▶ _REQUIRED WORK_: State how many lines of the data below hold the string "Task", giving nothing but the number.

======== SUPPLIED DATA

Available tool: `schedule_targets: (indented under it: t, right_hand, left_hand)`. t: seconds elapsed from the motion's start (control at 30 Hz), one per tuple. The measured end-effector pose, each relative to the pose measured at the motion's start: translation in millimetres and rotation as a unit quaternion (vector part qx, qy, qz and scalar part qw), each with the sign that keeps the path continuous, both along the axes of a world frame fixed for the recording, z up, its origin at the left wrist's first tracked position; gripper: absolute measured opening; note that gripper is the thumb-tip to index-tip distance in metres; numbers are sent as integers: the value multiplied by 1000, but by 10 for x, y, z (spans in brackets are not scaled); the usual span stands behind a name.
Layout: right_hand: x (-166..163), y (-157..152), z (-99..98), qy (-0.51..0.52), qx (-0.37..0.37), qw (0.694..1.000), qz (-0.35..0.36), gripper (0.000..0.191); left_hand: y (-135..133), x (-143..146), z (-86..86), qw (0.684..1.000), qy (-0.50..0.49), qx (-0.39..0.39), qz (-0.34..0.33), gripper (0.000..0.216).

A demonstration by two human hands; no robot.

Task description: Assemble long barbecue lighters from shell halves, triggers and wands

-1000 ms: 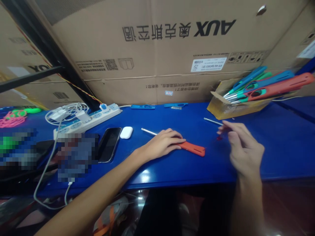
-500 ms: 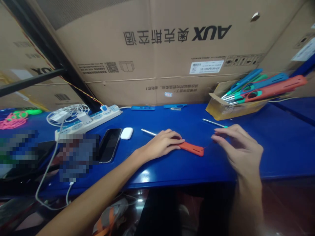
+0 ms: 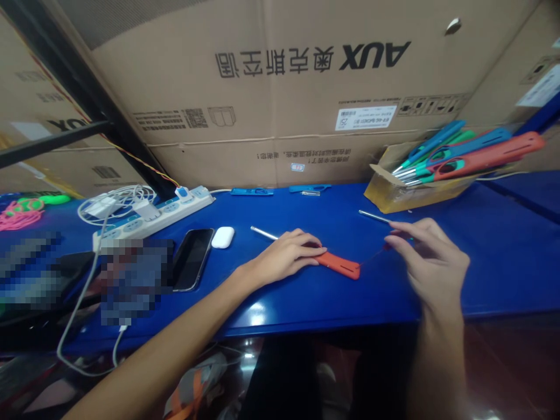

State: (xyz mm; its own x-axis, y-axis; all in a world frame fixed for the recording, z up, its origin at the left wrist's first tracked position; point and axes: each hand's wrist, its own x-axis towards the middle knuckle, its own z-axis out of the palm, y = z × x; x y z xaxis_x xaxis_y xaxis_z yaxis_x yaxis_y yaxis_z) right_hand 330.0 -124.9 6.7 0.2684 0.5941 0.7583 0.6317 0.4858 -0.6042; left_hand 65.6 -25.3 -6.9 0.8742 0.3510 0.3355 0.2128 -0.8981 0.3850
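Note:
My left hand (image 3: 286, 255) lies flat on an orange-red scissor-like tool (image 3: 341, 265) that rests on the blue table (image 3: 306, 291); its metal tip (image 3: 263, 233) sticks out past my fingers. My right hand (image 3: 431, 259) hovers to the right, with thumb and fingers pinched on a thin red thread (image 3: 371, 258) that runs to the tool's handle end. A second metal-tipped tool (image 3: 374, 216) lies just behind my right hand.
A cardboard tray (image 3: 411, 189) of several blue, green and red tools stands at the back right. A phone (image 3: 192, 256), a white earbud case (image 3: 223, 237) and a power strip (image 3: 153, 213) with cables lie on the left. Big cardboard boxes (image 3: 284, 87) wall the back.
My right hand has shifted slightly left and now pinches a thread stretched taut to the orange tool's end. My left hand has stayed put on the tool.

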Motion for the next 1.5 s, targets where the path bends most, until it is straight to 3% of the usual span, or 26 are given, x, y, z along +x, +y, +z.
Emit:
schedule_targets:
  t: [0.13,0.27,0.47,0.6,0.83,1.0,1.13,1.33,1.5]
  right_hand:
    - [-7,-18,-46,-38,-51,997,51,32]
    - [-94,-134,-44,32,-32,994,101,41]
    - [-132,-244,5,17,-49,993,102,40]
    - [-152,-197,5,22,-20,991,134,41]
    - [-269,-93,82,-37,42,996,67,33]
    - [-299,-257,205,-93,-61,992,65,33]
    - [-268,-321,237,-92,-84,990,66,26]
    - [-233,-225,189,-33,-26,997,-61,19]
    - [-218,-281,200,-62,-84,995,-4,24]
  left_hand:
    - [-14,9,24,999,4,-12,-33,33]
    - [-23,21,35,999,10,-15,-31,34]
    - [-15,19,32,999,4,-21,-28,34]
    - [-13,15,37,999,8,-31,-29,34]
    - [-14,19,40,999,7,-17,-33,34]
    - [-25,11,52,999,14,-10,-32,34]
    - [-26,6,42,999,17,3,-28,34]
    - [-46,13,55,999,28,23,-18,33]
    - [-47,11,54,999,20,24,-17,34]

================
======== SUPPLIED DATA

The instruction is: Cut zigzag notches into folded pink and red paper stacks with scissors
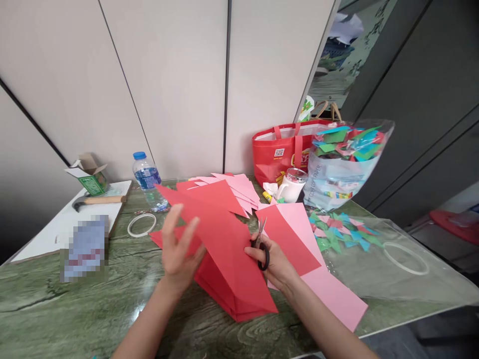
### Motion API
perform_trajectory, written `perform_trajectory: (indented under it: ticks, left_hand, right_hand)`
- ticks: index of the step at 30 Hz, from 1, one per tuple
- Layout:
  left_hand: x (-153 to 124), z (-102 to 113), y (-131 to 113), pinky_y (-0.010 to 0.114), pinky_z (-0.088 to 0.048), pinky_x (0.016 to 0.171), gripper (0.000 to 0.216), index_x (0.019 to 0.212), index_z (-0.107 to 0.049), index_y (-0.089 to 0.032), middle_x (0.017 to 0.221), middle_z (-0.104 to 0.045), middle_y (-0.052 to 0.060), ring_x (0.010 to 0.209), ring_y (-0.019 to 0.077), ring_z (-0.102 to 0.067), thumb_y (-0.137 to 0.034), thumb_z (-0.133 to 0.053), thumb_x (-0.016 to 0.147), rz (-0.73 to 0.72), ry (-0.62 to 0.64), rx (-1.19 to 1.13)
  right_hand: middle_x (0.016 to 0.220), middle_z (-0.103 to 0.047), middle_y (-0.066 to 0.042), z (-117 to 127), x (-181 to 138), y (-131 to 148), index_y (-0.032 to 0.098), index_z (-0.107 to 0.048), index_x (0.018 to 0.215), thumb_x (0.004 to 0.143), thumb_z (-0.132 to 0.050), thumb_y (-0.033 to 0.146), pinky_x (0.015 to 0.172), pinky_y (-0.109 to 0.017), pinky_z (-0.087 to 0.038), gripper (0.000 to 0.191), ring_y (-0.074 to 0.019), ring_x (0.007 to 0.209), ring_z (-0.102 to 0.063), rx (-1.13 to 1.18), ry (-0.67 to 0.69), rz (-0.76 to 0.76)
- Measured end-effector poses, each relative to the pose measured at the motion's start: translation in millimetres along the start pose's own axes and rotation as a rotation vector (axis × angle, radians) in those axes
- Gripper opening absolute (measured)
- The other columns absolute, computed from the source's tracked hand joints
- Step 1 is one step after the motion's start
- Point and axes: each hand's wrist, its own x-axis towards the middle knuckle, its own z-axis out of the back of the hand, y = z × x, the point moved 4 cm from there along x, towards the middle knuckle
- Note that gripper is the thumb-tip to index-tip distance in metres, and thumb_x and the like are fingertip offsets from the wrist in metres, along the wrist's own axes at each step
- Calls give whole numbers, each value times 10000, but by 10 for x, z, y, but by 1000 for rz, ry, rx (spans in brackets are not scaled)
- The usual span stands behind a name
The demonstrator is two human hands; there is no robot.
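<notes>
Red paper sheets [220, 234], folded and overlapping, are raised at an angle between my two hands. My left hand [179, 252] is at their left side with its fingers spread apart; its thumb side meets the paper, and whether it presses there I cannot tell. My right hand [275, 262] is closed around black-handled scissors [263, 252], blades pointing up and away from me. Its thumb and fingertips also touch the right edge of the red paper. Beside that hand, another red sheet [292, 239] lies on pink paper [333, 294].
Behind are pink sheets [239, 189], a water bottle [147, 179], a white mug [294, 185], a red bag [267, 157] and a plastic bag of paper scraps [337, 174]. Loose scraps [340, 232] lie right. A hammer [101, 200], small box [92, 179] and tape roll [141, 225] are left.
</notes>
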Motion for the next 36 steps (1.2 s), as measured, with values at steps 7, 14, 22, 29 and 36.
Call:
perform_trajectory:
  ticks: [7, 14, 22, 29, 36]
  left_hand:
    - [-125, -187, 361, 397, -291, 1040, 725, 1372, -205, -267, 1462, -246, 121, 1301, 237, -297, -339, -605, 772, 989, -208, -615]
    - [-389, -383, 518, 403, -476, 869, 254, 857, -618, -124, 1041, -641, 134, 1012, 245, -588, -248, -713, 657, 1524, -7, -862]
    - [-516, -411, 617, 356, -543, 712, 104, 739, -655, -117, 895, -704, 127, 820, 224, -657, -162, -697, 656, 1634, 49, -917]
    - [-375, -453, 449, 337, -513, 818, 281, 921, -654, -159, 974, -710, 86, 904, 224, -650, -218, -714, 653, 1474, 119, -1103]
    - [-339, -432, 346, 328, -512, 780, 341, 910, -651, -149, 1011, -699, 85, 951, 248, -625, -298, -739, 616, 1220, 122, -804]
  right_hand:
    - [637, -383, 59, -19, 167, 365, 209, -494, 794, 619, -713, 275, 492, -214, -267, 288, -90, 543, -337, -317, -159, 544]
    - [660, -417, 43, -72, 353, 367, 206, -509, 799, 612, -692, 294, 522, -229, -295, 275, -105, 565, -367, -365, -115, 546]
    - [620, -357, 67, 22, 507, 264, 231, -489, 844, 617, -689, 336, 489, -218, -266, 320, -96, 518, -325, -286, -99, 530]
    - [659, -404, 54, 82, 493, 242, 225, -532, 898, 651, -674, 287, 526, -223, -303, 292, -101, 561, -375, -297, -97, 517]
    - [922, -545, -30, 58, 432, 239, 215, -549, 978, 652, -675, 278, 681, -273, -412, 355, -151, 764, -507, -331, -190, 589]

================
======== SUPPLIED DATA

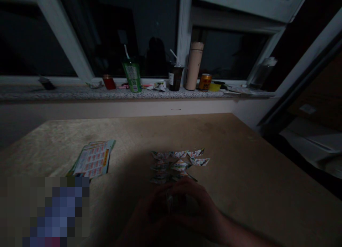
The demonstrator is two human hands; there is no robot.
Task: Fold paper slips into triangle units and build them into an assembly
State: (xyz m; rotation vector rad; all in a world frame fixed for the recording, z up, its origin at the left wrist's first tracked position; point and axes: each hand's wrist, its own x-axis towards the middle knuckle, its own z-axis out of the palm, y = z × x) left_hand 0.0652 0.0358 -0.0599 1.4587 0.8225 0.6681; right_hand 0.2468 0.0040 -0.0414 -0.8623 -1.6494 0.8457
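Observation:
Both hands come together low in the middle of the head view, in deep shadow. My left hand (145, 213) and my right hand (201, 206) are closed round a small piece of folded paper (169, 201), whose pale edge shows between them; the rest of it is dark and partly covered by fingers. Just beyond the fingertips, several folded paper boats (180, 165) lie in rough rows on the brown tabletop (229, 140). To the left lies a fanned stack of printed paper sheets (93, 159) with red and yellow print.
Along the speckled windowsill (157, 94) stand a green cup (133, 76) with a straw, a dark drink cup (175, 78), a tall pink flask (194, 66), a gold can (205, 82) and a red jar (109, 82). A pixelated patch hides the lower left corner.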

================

▶ _ANSWER_: 2